### ABOUT THIS TASK
Give the listing again in full, exactly as it appears.
[Start of Attachment]
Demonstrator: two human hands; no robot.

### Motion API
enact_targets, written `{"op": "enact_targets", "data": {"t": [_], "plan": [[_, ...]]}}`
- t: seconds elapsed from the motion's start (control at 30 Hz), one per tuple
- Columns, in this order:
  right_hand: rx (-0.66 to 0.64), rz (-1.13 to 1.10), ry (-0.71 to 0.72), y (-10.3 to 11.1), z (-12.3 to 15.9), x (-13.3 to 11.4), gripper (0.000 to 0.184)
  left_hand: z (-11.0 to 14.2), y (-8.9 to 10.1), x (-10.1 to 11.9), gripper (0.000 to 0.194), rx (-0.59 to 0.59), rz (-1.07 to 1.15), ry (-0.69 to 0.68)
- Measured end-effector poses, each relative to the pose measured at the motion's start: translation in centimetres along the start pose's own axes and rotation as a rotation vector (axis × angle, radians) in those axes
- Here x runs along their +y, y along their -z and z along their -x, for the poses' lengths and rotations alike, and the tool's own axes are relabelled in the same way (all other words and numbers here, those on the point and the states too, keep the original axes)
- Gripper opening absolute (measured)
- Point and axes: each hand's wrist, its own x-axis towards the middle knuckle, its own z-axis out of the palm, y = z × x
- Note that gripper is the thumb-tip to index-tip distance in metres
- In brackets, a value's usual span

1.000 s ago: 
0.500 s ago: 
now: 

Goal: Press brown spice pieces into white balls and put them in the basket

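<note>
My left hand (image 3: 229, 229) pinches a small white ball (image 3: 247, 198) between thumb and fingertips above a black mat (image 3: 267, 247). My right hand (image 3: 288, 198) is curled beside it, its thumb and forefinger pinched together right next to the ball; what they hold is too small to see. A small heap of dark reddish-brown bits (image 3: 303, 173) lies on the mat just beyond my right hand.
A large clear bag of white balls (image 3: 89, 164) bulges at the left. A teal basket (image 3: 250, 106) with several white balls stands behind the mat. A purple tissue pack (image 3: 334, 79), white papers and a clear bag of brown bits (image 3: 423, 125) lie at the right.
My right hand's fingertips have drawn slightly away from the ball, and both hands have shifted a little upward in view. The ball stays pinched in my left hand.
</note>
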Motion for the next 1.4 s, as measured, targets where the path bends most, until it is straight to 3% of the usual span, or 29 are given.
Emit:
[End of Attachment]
### TASK RESPONSE
Demonstrator: two human hands; no robot.

### Motion API
enact_targets, written `{"op": "enact_targets", "data": {"t": [_], "plan": [[_, ...]]}}`
- t: seconds elapsed from the motion's start (control at 30 Hz), one per tuple
- Columns, in this order:
  right_hand: rx (-0.66 to 0.64), rz (-1.13 to 1.10), ry (-0.71 to 0.72), y (-10.3 to 11.1), z (-12.3 to 15.9), x (-13.3 to 11.4), gripper (0.000 to 0.184)
  left_hand: z (-11.0 to 14.2), y (-8.9 to 10.1), x (-10.1 to 11.9), gripper (0.000 to 0.194), rx (-0.59 to 0.59), rz (-1.07 to 1.15), ry (-0.69 to 0.68)
- Measured end-effector poses, each relative to the pose measured at the motion's start: translation in centimetres along the start pose's own axes and rotation as a rotation vector (axis × angle, radians) in those axes
- Here x runs along their +y, y along their -z and z along their -x, for the poses' lengths and rotations alike, and the tool's own axes are relabelled in the same way (all other words and numbers here, those on the point and the states too, keep the original axes)
- Gripper opening absolute (measured)
- Point and axes: each hand's wrist, its own x-axis towards the middle knuckle, its own z-axis out of the palm, y = z × x
- Note that gripper is the thumb-tip to index-tip distance in metres
- In brackets, a value's usual span

1.000 s ago: 
0.500 s ago: 
now: 

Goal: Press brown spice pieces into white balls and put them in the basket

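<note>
My left hand (image 3: 229, 229) pinches a small white ball (image 3: 247, 198) between thumb and fingertips above a black mat (image 3: 267, 247). My right hand (image 3: 288, 198) is curled beside it, its thumb and forefinger pinched together right next to the ball; what they hold is too small to see. A small heap of dark reddish-brown bits (image 3: 303, 173) lies on the mat just beyond my right hand.
A large clear bag of white balls (image 3: 89, 164) bulges at the left. A teal basket (image 3: 250, 106) with several white balls stands behind the mat. A purple tissue pack (image 3: 334, 79), white papers and a clear bag of brown bits (image 3: 423, 125) lie at the right.
My right hand's fingertips have drawn slightly away from the ball, and both hands have shifted a little upward in view. The ball stays pinched in my left hand.
</note>
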Motion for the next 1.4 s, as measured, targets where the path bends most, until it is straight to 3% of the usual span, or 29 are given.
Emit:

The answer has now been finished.